▶

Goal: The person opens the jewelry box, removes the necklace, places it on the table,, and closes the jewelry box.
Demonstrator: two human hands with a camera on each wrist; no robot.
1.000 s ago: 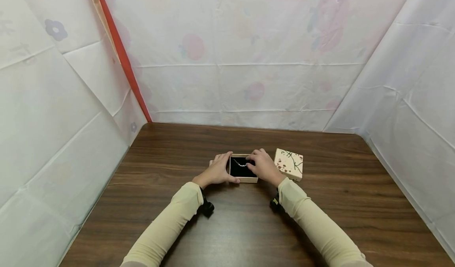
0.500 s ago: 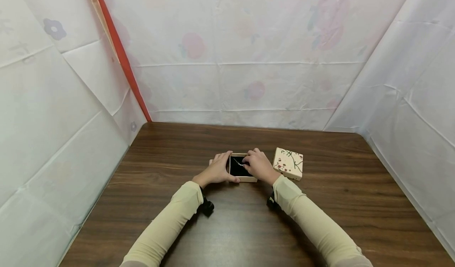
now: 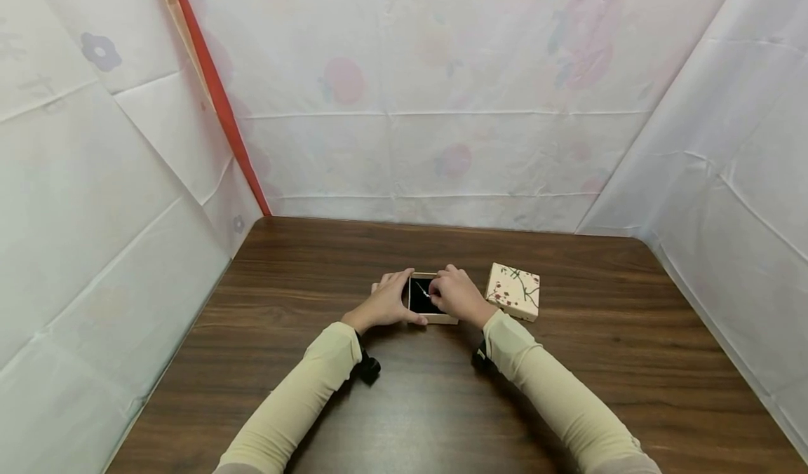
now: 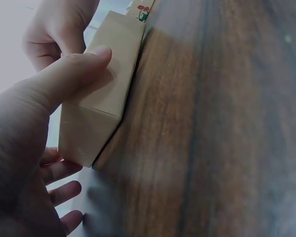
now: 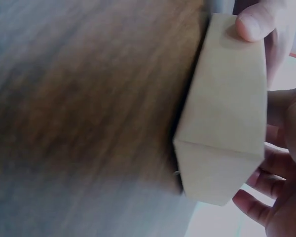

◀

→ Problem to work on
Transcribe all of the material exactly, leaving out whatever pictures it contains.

→ Exercise response
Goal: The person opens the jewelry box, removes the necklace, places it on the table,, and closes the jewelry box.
Demonstrator: two human hands with a camera on each wrist; no robot.
1.000 s ago: 
0.500 s ago: 
now: 
now: 
now: 

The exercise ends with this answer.